■ **EXERCISE OBJECTIVE**
Only the stretch of the listing below that runs from the line with "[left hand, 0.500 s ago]" through the line with "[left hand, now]" is to be printed, exactly and with both ends.

....

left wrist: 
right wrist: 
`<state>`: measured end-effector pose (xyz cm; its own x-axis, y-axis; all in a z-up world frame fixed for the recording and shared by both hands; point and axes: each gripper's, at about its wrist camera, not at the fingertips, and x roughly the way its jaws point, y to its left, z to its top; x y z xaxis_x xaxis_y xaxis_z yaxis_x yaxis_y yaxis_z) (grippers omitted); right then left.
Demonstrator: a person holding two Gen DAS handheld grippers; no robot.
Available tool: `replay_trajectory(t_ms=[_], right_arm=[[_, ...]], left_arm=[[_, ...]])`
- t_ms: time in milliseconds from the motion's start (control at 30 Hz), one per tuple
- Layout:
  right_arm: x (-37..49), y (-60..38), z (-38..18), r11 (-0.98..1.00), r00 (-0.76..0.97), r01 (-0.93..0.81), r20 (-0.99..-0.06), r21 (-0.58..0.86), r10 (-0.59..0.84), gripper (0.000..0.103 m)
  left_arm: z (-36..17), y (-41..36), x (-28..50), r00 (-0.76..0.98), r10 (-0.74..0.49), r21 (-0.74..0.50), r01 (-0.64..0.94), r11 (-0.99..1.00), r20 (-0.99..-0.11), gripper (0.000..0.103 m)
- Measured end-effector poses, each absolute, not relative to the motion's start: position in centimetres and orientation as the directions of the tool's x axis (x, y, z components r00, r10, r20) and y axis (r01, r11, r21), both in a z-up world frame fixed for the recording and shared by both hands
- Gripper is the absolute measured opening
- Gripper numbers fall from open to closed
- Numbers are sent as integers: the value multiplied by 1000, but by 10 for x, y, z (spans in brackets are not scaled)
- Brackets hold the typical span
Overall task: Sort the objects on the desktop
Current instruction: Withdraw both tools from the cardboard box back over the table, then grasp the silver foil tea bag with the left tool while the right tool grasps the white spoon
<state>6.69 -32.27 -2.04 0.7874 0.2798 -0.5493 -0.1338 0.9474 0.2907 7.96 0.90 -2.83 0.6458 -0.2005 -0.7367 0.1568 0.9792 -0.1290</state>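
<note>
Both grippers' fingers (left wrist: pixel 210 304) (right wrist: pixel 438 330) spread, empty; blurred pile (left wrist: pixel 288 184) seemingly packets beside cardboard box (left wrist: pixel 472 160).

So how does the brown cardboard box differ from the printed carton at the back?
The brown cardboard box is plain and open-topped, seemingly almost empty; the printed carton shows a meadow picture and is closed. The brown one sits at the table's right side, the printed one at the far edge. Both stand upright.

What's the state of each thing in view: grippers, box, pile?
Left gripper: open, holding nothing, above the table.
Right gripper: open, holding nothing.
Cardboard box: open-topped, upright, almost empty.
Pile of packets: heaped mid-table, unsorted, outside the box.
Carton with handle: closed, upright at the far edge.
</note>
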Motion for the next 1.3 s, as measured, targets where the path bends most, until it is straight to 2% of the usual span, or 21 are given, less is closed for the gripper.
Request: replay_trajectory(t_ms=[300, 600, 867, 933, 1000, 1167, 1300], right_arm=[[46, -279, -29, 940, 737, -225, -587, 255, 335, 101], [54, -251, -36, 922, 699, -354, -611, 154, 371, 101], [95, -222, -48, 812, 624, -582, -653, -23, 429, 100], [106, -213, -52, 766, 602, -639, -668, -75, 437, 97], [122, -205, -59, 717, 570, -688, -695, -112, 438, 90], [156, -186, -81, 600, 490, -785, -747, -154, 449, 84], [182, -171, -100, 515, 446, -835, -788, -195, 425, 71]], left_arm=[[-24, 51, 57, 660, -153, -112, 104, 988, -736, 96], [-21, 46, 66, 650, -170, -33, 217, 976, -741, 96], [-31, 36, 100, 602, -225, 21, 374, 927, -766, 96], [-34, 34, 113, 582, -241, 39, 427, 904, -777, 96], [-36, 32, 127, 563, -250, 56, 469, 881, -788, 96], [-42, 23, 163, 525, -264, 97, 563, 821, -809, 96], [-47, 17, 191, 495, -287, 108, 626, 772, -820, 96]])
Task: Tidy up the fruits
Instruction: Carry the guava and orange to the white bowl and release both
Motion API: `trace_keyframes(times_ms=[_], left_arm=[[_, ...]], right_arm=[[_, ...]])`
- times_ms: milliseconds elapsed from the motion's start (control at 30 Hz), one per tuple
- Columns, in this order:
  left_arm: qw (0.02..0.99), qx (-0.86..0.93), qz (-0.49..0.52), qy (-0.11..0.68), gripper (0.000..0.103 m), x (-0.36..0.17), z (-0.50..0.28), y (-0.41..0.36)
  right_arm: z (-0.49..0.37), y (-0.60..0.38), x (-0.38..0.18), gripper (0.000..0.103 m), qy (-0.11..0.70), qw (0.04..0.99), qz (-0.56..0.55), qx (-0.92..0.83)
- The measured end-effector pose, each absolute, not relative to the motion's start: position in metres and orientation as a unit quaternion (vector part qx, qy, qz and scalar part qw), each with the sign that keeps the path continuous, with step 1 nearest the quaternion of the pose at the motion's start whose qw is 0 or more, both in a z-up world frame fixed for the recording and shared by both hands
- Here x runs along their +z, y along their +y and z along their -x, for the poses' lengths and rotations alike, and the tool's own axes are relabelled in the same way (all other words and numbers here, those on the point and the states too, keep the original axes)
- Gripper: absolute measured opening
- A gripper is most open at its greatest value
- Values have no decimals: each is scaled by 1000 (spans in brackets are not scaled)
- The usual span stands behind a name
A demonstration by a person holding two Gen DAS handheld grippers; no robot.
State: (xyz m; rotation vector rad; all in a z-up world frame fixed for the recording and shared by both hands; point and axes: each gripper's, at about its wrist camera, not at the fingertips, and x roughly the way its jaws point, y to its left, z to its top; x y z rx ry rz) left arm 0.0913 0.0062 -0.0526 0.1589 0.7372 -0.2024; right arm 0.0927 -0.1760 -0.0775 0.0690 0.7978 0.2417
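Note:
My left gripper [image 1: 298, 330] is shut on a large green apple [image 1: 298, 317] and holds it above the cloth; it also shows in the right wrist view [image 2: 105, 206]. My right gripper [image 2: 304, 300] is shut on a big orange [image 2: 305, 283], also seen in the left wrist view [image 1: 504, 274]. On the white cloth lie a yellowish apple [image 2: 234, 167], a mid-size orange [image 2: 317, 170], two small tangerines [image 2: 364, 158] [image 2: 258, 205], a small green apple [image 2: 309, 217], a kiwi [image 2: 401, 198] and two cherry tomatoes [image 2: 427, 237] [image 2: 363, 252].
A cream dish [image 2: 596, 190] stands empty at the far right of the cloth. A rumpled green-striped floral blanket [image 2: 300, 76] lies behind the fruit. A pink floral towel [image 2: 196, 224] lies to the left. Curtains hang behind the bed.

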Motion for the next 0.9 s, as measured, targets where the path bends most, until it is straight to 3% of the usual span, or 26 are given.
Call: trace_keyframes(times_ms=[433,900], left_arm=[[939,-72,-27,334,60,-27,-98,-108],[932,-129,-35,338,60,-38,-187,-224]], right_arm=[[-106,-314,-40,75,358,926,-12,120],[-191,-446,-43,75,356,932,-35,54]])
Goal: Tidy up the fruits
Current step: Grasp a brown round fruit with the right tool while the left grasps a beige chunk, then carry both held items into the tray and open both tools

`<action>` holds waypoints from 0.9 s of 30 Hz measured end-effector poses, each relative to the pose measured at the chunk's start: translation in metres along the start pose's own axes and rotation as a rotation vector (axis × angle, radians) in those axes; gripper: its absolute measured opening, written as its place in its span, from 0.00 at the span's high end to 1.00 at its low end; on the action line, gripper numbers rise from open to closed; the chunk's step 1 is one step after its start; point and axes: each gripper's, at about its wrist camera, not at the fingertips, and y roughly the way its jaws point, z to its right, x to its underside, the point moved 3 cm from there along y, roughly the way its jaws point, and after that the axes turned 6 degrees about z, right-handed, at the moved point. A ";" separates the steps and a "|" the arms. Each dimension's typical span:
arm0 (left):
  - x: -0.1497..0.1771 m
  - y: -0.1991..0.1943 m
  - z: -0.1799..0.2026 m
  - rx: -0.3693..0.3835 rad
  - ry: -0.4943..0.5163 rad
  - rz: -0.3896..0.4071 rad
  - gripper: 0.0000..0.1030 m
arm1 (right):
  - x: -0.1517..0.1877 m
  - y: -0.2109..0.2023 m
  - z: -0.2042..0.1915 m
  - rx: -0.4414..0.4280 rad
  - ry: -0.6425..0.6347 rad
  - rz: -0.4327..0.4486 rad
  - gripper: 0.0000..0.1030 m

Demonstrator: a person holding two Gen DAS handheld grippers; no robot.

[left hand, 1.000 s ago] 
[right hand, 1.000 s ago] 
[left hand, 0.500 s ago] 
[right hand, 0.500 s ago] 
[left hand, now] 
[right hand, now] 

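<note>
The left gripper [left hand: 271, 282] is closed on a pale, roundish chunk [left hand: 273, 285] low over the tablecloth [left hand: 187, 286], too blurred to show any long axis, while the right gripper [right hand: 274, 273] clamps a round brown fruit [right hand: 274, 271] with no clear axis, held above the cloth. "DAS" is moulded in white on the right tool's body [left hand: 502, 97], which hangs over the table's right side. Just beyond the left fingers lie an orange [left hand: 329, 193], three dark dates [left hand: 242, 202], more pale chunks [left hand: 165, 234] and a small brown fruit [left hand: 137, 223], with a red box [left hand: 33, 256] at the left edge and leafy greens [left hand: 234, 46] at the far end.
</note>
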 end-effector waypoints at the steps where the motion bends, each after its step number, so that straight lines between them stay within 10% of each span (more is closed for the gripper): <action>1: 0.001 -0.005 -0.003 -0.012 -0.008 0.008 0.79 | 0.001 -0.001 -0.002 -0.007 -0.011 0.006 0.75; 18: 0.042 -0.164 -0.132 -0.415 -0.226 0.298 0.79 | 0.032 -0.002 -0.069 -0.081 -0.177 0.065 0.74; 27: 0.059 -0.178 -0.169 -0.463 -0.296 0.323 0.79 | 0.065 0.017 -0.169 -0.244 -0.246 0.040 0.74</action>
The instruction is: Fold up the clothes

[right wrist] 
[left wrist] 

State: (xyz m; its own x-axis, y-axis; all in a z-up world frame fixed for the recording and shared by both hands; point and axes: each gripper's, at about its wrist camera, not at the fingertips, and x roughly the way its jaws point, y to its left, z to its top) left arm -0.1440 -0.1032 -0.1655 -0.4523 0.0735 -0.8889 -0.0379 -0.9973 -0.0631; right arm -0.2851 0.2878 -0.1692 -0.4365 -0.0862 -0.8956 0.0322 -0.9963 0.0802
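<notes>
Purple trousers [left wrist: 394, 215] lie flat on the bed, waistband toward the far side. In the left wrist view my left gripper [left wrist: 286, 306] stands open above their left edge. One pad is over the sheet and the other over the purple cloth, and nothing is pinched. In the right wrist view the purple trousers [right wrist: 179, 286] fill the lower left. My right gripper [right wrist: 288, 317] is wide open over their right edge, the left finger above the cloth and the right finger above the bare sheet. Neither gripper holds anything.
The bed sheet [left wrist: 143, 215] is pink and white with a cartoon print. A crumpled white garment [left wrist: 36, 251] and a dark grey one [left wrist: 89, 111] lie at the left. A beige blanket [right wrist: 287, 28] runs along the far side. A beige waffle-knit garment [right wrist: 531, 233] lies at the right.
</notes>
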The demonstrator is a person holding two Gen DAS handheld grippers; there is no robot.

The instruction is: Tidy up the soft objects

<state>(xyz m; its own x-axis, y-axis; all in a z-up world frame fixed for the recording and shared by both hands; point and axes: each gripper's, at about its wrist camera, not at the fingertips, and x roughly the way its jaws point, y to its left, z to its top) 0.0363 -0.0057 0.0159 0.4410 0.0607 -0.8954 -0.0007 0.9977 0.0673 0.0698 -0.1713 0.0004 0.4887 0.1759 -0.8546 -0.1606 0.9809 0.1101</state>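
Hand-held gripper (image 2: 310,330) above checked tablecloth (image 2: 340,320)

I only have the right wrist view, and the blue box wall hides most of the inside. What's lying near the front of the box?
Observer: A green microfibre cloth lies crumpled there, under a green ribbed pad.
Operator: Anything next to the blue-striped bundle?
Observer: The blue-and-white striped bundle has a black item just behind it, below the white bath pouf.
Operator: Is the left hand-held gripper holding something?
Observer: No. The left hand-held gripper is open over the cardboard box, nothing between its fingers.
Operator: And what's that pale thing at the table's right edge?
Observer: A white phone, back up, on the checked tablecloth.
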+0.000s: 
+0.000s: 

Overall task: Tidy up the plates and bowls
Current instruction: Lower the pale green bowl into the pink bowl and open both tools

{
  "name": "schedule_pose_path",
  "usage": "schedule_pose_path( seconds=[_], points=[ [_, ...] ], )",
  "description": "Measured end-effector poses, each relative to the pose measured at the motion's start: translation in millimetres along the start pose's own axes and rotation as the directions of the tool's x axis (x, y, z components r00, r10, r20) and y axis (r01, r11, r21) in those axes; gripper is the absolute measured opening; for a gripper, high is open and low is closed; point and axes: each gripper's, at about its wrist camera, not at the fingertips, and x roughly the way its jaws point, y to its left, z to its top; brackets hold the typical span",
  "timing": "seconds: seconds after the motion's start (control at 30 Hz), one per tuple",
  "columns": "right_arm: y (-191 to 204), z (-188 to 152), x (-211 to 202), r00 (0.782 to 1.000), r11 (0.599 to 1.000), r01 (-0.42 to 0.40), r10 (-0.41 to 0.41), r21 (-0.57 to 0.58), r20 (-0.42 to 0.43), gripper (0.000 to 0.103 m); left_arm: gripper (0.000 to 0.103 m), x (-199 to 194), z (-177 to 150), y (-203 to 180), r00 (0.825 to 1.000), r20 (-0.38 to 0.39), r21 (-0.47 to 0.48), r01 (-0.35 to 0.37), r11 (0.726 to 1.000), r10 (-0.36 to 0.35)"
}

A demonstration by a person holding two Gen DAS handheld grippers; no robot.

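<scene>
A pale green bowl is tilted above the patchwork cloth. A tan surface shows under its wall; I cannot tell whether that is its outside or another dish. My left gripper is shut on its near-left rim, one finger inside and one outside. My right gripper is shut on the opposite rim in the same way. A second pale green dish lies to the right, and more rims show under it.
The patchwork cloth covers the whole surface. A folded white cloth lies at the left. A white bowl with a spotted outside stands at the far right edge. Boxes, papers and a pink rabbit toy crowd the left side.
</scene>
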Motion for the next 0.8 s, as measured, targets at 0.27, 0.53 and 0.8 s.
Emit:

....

■ **SOLUTION TO THIS EXERCISE**
[left hand, 0.500 s ago] 
[right hand, 0.500 s ago] 
[left hand, now] 

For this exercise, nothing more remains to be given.